SINGER Katie Noonan has attracted widespread attention for her heartbreaking performance of I Am Australian during the national MH17 memorial service but what is not so well known is that Noonan didn't know if the performance would go ahead until the "eleventh hour".

Noonan said the organisers of the service, in honour of those who perished in Malaysian Airlines flight crash, had originally wanted her to sing all of the parochial song.

Noonan however felt the only verse that really related to the tragedy was the one that had been written for the Black Saturday memorial service.

The organisers however weren't enamoured with her choice but Noonan refused to concede.

"I'm glad I stuck to my vision," she said.

HAND ON HEART: Katie Noonan continues to impress.
HAND ON HEART: Katie Noonan continues to impress.

"Thankfully they supported that idea in the end.

"It was very, very intense and upsetting. Obviously, as a mother and a daughter and a wife, just as a human, when you start to imagine, well you can't imagine that grief.

"You can't try to understand it or explain it, you just have to go, 'okay' and try to send love.

"The families were all standing in front of me so I was just trying to send them that 'we don't know what you're going through, but we're thinking of you'."

Noonan, who will perform in Bangalow on September 12, said she has learnt to follow her instincts since bursting onto the Australian music scene in the 1990s.

Details of Katie Noonan's Bangalow gig

"I've learnt that your instinct will always guide you and that music is a limitless, wonderful, strange, beautiful thing, and there will always be something to learn. You'll be a student of music forever," she said.

A musician who likes to keeps this as "old-school and analog" as possible, Noonan said the highlight of her career was when people come up to her after shows to share their stories with her, telling her how and why one of her songs is special to them.

"Music is one of those things that make strangers feel like friends," she said.
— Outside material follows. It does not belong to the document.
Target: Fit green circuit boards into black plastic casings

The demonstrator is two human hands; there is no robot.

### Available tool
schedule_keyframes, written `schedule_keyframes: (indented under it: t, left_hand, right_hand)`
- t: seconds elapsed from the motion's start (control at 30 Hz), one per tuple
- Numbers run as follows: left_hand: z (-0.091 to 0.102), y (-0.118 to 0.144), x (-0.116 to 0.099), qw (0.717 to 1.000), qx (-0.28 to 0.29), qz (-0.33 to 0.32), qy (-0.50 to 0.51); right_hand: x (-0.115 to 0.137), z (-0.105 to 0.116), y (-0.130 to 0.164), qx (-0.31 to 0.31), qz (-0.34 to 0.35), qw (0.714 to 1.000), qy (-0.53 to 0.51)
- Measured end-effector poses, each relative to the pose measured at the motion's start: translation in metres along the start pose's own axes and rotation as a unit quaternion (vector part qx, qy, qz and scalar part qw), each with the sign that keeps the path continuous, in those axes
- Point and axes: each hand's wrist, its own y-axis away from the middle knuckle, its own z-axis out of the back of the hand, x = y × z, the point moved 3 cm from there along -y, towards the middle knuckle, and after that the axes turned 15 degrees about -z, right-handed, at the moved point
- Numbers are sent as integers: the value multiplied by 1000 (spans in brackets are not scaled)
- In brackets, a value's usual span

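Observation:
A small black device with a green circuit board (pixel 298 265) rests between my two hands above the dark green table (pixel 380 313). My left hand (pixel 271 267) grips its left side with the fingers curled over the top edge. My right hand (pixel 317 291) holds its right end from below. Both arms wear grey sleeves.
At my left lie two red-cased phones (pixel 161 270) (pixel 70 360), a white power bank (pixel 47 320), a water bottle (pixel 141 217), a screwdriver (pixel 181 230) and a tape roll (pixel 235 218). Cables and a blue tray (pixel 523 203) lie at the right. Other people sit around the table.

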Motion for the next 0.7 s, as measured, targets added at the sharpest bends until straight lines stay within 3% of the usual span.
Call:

Noonan said it was never a conscious decision to become a musician.

"It's always been a fibre of my being," she said.

"It was never really a question.

"My whole career really has been a series of happy accidents."

Noonan said the Bangalow audience can expect a very "intimate and relaxed" show from her.

"It always feels like friends gathering together to share together," she said.

"I usually don't write a set list, I keep it fairly flexible. I encourage people to shout out tunes they might like to hear.

"This is probably going to be my last set of solo shows for a while."